* _PROBLEM REQUIREMENTS_
Each line below should be copied exactly as it stands.

* _INFORMATION SHOWN_
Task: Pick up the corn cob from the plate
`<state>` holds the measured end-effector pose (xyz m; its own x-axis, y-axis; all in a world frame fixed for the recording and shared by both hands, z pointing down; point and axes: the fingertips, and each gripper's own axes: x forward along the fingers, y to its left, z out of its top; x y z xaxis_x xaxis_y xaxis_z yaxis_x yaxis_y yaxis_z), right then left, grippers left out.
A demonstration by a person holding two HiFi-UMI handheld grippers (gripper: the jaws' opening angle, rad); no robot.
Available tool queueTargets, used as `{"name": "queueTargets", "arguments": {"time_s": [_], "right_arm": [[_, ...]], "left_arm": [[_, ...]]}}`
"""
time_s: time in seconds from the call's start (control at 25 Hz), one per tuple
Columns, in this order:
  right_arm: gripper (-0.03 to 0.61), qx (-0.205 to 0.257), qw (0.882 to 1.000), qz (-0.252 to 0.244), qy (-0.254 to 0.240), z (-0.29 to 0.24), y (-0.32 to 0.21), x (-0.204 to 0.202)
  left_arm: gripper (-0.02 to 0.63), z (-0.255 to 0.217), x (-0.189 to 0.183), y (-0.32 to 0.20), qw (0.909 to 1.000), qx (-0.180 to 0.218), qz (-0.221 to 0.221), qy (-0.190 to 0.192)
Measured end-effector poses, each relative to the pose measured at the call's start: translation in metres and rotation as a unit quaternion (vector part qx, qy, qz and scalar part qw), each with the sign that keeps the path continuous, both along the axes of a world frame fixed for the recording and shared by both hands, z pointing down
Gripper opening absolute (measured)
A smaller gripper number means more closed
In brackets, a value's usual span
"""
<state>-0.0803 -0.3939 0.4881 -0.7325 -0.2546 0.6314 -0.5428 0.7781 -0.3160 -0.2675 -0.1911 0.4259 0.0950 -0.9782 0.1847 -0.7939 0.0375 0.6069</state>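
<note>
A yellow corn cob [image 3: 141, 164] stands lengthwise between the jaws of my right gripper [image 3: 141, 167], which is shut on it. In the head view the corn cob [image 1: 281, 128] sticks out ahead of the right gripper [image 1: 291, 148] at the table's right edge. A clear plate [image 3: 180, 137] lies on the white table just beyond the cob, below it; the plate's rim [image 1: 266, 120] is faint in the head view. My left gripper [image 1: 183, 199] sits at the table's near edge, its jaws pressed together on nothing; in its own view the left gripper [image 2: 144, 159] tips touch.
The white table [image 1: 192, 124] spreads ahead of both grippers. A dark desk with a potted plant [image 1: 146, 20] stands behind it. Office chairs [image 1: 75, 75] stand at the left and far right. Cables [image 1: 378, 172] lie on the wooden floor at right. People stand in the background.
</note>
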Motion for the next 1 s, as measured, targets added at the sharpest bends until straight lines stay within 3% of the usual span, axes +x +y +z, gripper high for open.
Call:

* _EXERCISE RESPONSE_
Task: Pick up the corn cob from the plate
`<state>` holds the measured end-effector pose (xyz m; its own x-axis, y-axis; all in a world frame fixed for the recording and shared by both hands, z pointing down; point and axes: the fingertips, and each gripper's own axes: x forward along the fingers, y to its left, z out of its top; x y z xaxis_x xaxis_y xaxis_z yaxis_x yaxis_y yaxis_z), right then left, grippers left out.
A demonstration by a person holding two HiFi-UMI handheld grippers (gripper: the jaws' opening angle, rad); no robot.
Available tool queueTargets, used as `{"name": "queueTargets", "arguments": {"time_s": [_], "right_arm": [[_, ...]], "left_arm": [[_, ...]]}}`
"""
time_s: time in seconds from the call's start (control at 25 Hz), one per tuple
Columns, in this order:
  right_arm: gripper (-0.03 to 0.61), qx (-0.205 to 0.257), qw (0.882 to 1.000), qz (-0.252 to 0.244), qy (-0.254 to 0.240), z (-0.29 to 0.24), y (-0.32 to 0.21), x (-0.204 to 0.202)
  left_arm: gripper (-0.02 to 0.63), z (-0.255 to 0.217), x (-0.189 to 0.183), y (-0.32 to 0.20), qw (0.909 to 1.000), qx (-0.180 to 0.218), qz (-0.221 to 0.221), qy (-0.190 to 0.192)
Measured end-effector poses, each relative to the pose measured at the call's start: translation in metres and rotation as a unit quaternion (vector part qx, qy, qz and scalar part qw), each with the sign that keeps the path continuous, both along the axes of a world frame fixed for the recording and shared by both hands, z pointing down
Gripper opening absolute (measured)
A smaller gripper number means more closed
In brackets, a value's usual span
"""
<state>-0.0803 -0.3939 0.4881 -0.7325 -0.2546 0.6314 -0.5428 0.7781 -0.3160 -0.2675 -0.1911 0.4259 0.0950 -0.9782 0.1847 -0.7939 0.0375 0.6069</state>
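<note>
A yellow corn cob [image 3: 141, 164] stands lengthwise between the jaws of my right gripper [image 3: 141, 167], which is shut on it. In the head view the corn cob [image 1: 281, 128] sticks out ahead of the right gripper [image 1: 291, 148] at the table's right edge. A clear plate [image 3: 180, 137] lies on the white table just beyond the cob, below it; the plate's rim [image 1: 266, 120] is faint in the head view. My left gripper [image 1: 183, 199] sits at the table's near edge, its jaws pressed together on nothing; in its own view the left gripper [image 2: 144, 159] tips touch.
The white table [image 1: 192, 124] spreads ahead of both grippers. A dark desk with a potted plant [image 1: 146, 20] stands behind it. Office chairs [image 1: 75, 75] stand at the left and far right. Cables [image 1: 378, 172] lie on the wooden floor at right. People stand in the background.
</note>
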Motion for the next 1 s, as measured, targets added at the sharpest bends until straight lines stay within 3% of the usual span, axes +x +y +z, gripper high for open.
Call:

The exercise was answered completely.